### Action item
Could you write out the lines below exactly, beginning with the first and finishing with the one that contains "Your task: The"?

● ● ● ● ●

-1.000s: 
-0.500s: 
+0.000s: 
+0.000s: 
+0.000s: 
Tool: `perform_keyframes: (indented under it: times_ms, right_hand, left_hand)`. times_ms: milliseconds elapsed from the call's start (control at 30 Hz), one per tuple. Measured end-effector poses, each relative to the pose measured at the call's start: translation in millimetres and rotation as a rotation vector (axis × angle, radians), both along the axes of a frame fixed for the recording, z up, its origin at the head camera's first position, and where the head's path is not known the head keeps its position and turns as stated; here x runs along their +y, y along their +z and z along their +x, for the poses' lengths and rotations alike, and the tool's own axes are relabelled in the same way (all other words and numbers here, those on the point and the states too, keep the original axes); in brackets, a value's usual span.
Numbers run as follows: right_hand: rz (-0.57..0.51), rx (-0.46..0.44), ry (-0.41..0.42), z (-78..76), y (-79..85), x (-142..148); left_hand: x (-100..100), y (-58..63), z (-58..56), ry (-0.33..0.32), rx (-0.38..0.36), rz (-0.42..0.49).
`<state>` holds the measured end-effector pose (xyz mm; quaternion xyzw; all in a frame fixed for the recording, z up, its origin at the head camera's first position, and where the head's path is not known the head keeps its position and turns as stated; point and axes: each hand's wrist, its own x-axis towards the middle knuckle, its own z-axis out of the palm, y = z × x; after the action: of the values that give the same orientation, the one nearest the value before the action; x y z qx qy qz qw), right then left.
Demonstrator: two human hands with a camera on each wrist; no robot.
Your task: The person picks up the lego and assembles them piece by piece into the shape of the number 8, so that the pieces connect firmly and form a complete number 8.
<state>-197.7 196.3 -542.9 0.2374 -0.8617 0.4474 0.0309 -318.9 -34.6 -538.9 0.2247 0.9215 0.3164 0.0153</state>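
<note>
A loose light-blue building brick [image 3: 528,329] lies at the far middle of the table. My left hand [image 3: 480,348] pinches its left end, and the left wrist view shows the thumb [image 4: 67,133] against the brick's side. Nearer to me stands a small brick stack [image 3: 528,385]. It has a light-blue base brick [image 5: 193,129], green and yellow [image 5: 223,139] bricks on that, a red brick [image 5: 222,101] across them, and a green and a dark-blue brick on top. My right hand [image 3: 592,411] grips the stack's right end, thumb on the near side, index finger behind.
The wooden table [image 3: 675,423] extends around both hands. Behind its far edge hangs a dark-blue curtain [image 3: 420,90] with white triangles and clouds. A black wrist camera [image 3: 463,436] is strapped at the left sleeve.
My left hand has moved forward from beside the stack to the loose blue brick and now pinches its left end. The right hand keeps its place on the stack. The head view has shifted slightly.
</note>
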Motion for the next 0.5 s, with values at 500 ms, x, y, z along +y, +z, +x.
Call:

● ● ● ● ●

### Solution for this problem
-1.000s: 
-0.500s: 
+0.000s: 
+0.000s: 
+0.000s: 
Tool: `perform_keyframes: (indented under it: times_ms, right_hand, left_hand)`. times_ms: milliseconds elapsed from the call's start (control at 30 Hz), one per tuple. Measured end-effector poses, each relative to the pose measured at the call's start: translation in millimetres and rotation as a rotation vector (axis × angle, radians), both along the axes of a frame fixed for the recording, z up, its origin at the head camera's first position, and where the head's path is not known the head keeps its position and turns as stated; here x runs along their +y, y along their +z and z along their +x, for the poses' lengths and rotations alike, and the tool's own axes are relabelled in the same way (all other words and numbers here, those on the point and the states too, keep the original axes); in brackets, a value's usual span.
Numbers run as follows: right_hand: rz (-0.57..0.51), rx (-0.46..0.44), ry (-0.41..0.42), z (-78..76), y (-79..85), x (-142..148); left_hand: x (-100..100), y (-58..63), z (-58..56), ry (-0.33..0.32), rx (-0.38..0.36), rz (-0.42..0.49).
`<state>` holds the measured end-effector pose (xyz mm; quaternion xyzw; all in a frame fixed for the recording, z up, its origin at the head camera's first position, and where the head's path is not known the head keeps its position and turns as stated; point and axes: each hand's wrist, its own x-axis towards the middle knuckle, its own z-axis out of the palm, y = z × x; after the action: of the values that give the same orientation, the one nearest the value before the action; x y z qx qy qz qw), right then left.
Demonstrator: two human hands with a camera on each wrist; no robot.
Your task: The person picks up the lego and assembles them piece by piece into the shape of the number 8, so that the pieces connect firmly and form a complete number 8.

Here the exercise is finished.